Demand for Midwest farmland still strong
OMAHA—Land prices and demand continue to be strong across a four-state area of the upper Midwest, but the latest data aggregated by Farm Credit Services of America (FCSAmerica) suggest the market for crop production farmland could be leveling off or in some cases softening.
“After years of a steady rise led by lower than average U.S. yields, strong domestic and international demand for commodities, low interest rates and solid profit margins, we’re seeing the rate of price increases leveling off for farmland in some areas we serve,” said Mark Jensen, senior vice president and chief risk officer for farmer-owned FCSAmerica.
Jensen referred to two reports produced this month by the FCSAmerica appraisal team.
The first is a semi-annual update of their Benchmark Land Values study, in which the lender has tracked the values of 65 farms for more than three decades.
The second report is a compilation and analysis of more than 3,500 agricultural real estate sales transactions—both auctions and private sales—in all four states during 2013.

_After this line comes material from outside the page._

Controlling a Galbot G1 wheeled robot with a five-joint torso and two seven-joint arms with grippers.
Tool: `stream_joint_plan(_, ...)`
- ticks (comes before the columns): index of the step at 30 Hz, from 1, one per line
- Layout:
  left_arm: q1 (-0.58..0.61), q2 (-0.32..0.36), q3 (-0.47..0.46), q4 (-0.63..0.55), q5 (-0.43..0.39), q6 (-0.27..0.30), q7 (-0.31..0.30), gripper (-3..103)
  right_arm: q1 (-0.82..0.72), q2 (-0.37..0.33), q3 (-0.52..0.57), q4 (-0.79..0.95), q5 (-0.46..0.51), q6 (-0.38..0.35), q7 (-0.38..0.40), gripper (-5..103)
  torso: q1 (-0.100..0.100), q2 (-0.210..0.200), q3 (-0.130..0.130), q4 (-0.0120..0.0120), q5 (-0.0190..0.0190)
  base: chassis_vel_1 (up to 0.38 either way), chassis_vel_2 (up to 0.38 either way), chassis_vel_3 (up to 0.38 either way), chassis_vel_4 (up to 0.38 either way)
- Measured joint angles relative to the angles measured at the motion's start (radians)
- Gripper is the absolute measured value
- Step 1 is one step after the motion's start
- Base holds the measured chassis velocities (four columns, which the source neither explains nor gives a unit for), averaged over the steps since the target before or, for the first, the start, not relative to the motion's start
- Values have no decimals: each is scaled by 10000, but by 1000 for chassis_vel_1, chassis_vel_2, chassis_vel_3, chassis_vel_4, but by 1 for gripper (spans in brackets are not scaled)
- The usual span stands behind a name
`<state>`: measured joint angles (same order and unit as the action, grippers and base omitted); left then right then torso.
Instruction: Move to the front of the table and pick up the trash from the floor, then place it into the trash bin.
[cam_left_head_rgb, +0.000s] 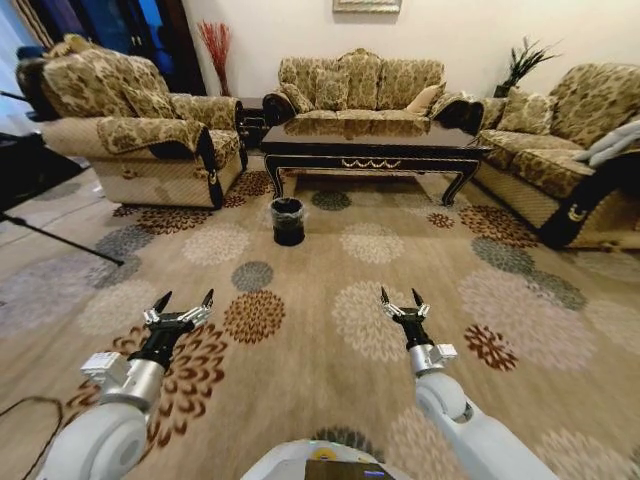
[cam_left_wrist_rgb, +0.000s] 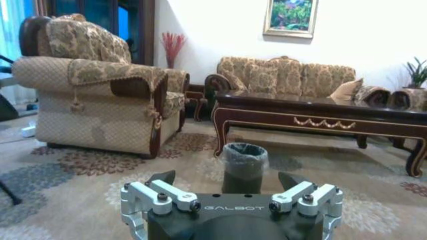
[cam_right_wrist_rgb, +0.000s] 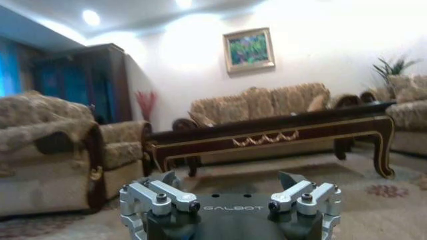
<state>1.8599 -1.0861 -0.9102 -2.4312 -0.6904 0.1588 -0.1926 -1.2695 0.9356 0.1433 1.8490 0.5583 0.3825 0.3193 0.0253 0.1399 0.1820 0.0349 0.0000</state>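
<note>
Black bin (cam_left_head_rgb: 288, 221) with crinkled bag liner at frame centre, on flowered carpet (cam_left_head_rgb: 330, 350) before the dark table (cam_left_head_rgb: 375, 152), contents hidden, left claw (cam_left_head_rgb: 183, 303) and right claw (cam_left_head_rgb: 401, 297) released, low foreground.

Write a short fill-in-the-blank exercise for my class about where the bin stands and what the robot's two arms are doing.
1. The trash bin stands on the ____.
2. The bin stands in front of the table's ____ end.
3. Both the left gripper and the right gripper have their fingers ____.

Missing words: floor; left; open
</note>
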Motion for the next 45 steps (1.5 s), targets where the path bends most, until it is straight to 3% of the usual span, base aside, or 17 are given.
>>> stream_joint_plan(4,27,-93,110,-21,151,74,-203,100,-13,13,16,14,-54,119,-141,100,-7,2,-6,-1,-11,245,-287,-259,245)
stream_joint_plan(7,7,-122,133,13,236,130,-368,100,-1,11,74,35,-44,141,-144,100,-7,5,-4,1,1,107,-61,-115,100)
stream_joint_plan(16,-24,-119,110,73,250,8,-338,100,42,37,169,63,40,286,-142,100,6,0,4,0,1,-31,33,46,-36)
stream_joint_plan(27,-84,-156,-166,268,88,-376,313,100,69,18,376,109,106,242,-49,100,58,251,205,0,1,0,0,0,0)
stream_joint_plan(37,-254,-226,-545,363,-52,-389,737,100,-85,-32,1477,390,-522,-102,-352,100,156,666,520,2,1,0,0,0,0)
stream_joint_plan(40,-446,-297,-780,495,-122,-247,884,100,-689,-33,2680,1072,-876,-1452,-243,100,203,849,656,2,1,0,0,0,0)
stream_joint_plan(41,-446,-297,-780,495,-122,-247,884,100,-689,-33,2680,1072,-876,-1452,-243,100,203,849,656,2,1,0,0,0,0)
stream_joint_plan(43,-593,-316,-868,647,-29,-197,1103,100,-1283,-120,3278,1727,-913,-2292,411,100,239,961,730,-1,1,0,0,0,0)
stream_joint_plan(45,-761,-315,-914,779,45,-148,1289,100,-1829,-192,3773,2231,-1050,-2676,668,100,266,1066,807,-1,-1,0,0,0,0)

Both the benchmark report and the analysis of sales transactions suggest the market for farmland is leveling off and in some areas softening in FCSAmerica’s four-state region, Jensen said.
“There’s evidence that farmland prices may be on a slight decline from record highs seen at the end of 2012 and for most of 2013,” he noted. “Based on our benchmark study, Iowa land prices were down 2.8 percent in the second half of the year, and our review of real estate transactions showed Iowa land prices down 3.3 percent in the fourth quarter of 2013 compared to the third quarter. Nebraska benchmark farm value increases slowed to the lowest levels in several years, up just 0.7 percent.”
Land prices and demand for farmland continue to be strong in the four-state area, Jensen said, but buyer sentiment could be adjusting with decreased commodity prices that will reduce the record profit margins experienced the past few years.
“Even though the number of public land auctions in 2013 was down 25 to 30 percent compared to 2012, auctions were often well-attended with multiple bidders,” Jensen said. “The number of auction ‘no sales’ in Iowa was 6.7 percent in 2013, an increase from 3 percent in 2012. Some sellers may have expected higher prices than the auction high bid. Local farmers continued to make most of the purchases.”
Jensen said FCSAmerica’s data suggest customers are positioned to weather a moderate downturn in land prices.
“Since 2008 FCSAmerica has used a risk management strategy that includes a cap per acre on the amount of money we’ll loan for land purchases,” Jensen said. “We’ve been using a long-term sustainable value approach to projecting repayment and lending levels based on corn prices closer to $4.50 per bushel versus the prices of $7 or more that some farmers were receiving in 2012.
“Our customers understand the financial risks and volatility in the agriculture industry. Their balance sheets and working capital levels are generally in a position of strength, and they have put a significant amount of equity into land purchases.”